Однако, дальше таких восклицаний неудовольствие Амвросия Минаича не заходило. В глаза постояльцу он никогда никаких неудовольствий не высказывал, а, напротив, в его присутствии лицо Амвросия Минаича всегда складывалось в тонкую улыбку, которая заставляла постояльца думать, что его игра и пение чрезвычайно приятны Амвросию Минаичу. И потому в его присутствии он еще громче и еще энергичнее бил по струнам гитары.

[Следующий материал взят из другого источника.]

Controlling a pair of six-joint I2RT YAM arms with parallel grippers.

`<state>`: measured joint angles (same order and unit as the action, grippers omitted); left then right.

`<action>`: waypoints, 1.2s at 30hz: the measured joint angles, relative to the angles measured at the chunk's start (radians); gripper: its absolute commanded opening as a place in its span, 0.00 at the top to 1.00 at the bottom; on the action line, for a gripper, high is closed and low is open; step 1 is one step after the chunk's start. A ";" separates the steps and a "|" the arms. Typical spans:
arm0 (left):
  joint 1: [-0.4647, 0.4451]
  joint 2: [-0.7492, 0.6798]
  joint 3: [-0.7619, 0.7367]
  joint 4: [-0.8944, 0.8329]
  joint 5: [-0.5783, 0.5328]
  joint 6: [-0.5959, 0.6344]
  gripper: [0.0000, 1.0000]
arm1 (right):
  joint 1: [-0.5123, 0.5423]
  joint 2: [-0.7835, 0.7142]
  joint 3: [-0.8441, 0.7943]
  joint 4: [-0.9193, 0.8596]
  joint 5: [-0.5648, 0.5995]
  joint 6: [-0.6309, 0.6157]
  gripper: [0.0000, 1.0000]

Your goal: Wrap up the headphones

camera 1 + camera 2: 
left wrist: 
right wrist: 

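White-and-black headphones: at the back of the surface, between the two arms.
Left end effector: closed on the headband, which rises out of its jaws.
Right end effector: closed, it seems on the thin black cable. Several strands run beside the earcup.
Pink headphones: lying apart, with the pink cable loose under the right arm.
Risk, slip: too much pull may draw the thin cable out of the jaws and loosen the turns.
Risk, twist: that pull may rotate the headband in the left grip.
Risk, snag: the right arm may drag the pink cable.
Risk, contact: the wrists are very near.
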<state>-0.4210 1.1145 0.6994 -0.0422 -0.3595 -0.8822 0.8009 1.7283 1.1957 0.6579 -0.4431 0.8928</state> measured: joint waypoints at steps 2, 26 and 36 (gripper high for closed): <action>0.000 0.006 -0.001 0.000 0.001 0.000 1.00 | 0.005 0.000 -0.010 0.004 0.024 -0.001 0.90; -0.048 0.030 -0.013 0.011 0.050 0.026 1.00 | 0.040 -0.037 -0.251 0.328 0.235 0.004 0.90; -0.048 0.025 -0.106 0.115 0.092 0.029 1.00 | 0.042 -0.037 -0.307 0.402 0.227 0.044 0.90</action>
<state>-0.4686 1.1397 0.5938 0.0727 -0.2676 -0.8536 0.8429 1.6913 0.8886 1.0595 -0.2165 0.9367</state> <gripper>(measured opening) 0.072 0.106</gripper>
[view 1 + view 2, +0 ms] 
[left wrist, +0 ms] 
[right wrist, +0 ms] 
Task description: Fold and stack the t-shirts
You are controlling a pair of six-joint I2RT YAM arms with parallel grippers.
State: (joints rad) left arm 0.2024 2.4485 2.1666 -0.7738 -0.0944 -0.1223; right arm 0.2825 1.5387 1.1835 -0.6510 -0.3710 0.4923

— А то вот еще — как это вам понравится? — спрашивал он, пропев вальс из «Цыганскаго барона», и опять запевал:

Часовой! Что надо, барин? Притворись, что ты заснул…

— Ах, это чудесная песня! — восклицала Марья Кузьмовна, а Амвросий Минаич думал о том, что скоро одиннадцать, пора спать, но молчал и только лицо его делалось все более и более глубокомысленным и сосредоточенным.

— Ах, Степан Степаныч! — обращалась Марья Кузьмовна — не поете ли вы «Не смотрите черные глазки на меня?»

— «Злые, непокорные, полные огня?» Можно-с!

Начиналось настраивание гитары и затем гремело:

Не смотрите черные глазки на меня, Злые, непокорные, полные огня…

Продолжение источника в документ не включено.